TASK DIRECTIONS> The data is to be set down once more, exactly as it reads.

THE DATA>
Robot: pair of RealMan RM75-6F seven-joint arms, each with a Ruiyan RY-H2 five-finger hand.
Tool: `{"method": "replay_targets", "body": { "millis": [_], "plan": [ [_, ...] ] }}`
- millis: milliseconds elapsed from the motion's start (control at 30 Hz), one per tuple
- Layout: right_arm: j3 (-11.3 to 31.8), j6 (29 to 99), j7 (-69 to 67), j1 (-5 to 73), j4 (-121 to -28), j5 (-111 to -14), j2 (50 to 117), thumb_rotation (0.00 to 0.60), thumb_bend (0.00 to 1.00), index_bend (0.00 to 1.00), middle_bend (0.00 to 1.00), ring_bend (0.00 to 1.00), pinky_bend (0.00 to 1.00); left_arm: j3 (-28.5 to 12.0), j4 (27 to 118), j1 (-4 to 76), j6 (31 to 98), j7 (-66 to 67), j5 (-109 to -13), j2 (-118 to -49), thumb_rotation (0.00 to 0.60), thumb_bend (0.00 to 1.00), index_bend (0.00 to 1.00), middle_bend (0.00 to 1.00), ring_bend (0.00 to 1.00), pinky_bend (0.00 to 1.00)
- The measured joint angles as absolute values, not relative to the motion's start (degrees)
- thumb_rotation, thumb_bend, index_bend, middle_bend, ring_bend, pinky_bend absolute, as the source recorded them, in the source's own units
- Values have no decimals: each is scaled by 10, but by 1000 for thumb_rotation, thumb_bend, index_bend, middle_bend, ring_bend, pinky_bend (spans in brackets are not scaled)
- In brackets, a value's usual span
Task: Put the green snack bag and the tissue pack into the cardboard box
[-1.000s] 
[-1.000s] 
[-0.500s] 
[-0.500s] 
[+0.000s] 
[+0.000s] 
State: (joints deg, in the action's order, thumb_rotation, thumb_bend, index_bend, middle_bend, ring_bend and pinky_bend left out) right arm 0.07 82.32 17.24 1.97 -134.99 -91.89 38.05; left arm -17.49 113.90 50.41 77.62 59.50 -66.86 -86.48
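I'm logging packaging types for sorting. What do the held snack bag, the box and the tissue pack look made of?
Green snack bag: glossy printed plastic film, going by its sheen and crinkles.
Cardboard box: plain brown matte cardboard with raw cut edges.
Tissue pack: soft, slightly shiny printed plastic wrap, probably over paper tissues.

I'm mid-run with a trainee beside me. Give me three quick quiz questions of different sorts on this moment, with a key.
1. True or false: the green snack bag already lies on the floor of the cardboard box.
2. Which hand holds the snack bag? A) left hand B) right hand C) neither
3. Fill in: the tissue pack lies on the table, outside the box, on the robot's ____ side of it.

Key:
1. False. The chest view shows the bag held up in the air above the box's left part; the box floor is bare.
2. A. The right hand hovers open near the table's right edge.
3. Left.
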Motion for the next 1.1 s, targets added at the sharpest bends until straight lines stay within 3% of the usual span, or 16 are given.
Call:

TASK ANSWER>
Robot: pair of RealMan RM75-6F seven-joint arms, each with a Ruiyan RY-H2 five-finger hand.
Tool: `{"method": "replay_targets", "body": { "millis": [_], "plan": [ [_, ...] ] }}`
- millis: milliseconds elapsed from the motion's start (control at 30 Hz), one per tuple
- Layout: right_arm: j3 (-11.3 to 31.8), j6 (29 to 99), j7 (-69 to 67), j1 (-5 to 73), j4 (-121 to -28), j5 (-111 to -14), j2 (50 to 117), thumb_rotation (0.00 to 0.60), thumb_bend (0.00 to 1.00), index_bend (0.00 to 1.00), middle_bend (0.00 to 1.00), ring_bend (0.00 to 1.00), pinky_bend (0.00 to 1.00); left_arm: j3 (-28.5 to 12.0), j4 (27 to 118), j1 (-4 to 76), j6 (31 to 98), j7 (-66 to 67), j5 (-109 to -13), j2 (-118 to -49), thumb_rotation (0.00 to 0.60), thumb_bend (0.00 to 1.00), index_bend (0.00 to 1.00), middle_bend (0.00 to 1.00), ring_bend (0.00 to 1.00), pinky_bend (0.00 to 1.00)
- The measured joint angles as absolute values, not relative to the motion's start (degrees)
- thumb_rotation, thumb_bend, index_bend, middle_bend, ring_bend, pinky_bend absolute, as the source recorded them, in the source's own units
- Values have no decimals: each is scaled by 10, but by 1000 for thumb_rotation, thumb_bend, index_bend, middle_bend, ring_bend, pinky_bend (spans in brackets are not scaled)
- In brackets, a value's usual span
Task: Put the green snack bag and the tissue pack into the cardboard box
[-1.000s] 
[-1.000s] 
[-0.500s] 
[-0.500s] 
[+0.000s] 
[+0.000s] 
State: (joints deg, in the action's order, thumb_rotation, thumb_bend, index_bend, middle_bend, ring_bend and pinky_bend left out) right arm 0.07 82.32 17.24 1.97 -134.99 -91.89 38.05; left arm -17.49 113.90 50.41 77.62 59.50 -66.86 -86.48
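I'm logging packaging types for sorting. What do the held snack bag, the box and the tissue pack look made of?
Green snack bag: glossy printed plastic film, going by its sheen and crinkles.
Cardboard box: plain brown matte cardboard with raw cut edges.
Tissue pack: soft, slightly shiny printed plastic wrap, probably over paper tissues.

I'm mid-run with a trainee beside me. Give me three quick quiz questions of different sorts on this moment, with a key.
1. True or false: the green snack bag already lies on the floor of the cardboard box.
2. Which hand holds the snack bag? A) left hand B) right hand C) neither
3. Fill in: the tissue pack lies on the table, outside the box, on the robot's ____ side of it.

Key:
1. False. The chest view shows the bag held up in the air above the box's left part; the box floor is bare.
2. A. The right hand hovers open near the table's right edge.
3. Left.
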Motion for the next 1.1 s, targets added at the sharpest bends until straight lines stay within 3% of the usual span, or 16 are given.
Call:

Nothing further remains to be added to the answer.